Un ancien général français, Jean Varret, fait des nouvelles révélations sur la position française lors du génocide des Tutsis. L’ex-chef de la mission de coopération militaire française au Rwanda dit s’être opposé au soutien que Paris apportait au président Habyarimana, mais sans succès.

Selon l’officier, aujourd’hui âgé de 84 ans, le chef d’état-major de la gendarmerie rwandaise, le colonel Pierre-Célestin Rwagafilita, lui aurait dit dès 1990 que la minorité tutsie devait être « liquidée ». C’est à nos confrères de la radio France Inter et du média en ligne Médiapart que le général Varret s’est confié. Près de 25 ans plus tard, il revient sur le génocide des Tutsis au Rwanda et évoque le rôle que la France.

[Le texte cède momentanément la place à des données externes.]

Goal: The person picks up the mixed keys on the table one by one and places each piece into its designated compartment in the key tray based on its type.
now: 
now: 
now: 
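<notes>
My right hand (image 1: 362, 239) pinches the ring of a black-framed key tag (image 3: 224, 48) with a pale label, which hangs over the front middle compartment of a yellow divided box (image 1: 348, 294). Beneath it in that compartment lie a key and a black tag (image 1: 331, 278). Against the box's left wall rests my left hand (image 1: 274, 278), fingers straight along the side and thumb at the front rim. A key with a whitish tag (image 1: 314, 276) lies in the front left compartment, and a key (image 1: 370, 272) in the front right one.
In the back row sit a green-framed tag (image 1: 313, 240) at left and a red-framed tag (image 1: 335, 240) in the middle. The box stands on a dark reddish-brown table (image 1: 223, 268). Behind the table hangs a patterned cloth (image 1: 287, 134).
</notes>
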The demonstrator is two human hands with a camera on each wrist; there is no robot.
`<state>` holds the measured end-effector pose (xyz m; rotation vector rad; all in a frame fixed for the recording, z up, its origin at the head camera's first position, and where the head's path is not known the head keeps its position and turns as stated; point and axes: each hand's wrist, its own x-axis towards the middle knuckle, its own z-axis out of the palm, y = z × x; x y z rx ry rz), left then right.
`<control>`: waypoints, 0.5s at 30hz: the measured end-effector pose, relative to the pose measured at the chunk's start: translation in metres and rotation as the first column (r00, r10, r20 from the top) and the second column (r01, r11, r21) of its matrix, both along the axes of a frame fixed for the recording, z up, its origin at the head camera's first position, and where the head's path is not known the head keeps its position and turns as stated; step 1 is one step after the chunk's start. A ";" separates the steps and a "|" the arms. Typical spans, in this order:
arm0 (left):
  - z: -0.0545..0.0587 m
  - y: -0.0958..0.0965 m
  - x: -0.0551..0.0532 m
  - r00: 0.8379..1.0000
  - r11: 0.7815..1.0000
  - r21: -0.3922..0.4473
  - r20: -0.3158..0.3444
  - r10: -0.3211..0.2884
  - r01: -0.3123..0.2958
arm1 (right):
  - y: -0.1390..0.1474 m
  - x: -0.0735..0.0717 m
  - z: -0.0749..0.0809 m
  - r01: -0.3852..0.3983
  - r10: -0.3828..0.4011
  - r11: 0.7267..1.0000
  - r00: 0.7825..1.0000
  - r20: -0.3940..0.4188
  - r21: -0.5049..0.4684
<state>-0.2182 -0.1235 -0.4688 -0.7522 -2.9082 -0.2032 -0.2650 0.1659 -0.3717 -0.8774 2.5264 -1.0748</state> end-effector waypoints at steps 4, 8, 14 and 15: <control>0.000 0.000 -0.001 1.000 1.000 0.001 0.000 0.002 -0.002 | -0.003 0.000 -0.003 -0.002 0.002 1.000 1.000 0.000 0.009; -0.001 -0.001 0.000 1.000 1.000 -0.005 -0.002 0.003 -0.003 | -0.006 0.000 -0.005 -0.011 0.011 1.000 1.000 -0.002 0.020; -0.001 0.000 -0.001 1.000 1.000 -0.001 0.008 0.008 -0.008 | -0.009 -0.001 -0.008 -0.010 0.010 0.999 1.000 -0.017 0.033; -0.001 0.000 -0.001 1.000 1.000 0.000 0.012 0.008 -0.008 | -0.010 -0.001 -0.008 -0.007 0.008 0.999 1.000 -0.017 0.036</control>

Il revient notamment sur un tête-à-tête qu’il a eu avec le colonel rwandais, Pierre-Célestin Rwagafilita : « Et là, il me dit : ‘On est en tête-à-tête, on est en militaires, on va parler clairement. Je vous demande ces armes, car je vais participer avec l’armée à la liquidation du problème’. Devant mon étonnement, il dit : ‘Le problème, il est très simple. C’est que les Tutsis ne sont pas très nombreux, on va les liquider’. Il me dit ça très clairement. »

Risque réel

Pour le général Varret, le risque de génocide était donc réel. Il dit d’ailleurs avoir fait remonter cette information du côté de l’armée française. Des responsables qui n’auraient pas donné suite : « Aucune. Parce qu’ils n’ont pas voulu prendre en compte les risques de cette politique de soutien à HabyarimanaBien malheureusement, l’histoire a prouvé que c’était une faute, plus qu’une erreur, puisque ça a débouché sur un génocide. »

Le mois prochain, le Rwanda s’apprête à commémorer les 25 ans du génocide. Le président français est officiellement invité. L’Elysée n’a, pour l’instant, pas fait connaitre sa réponse. Emmanuel Macron a simplement répondu que la France serait représentée.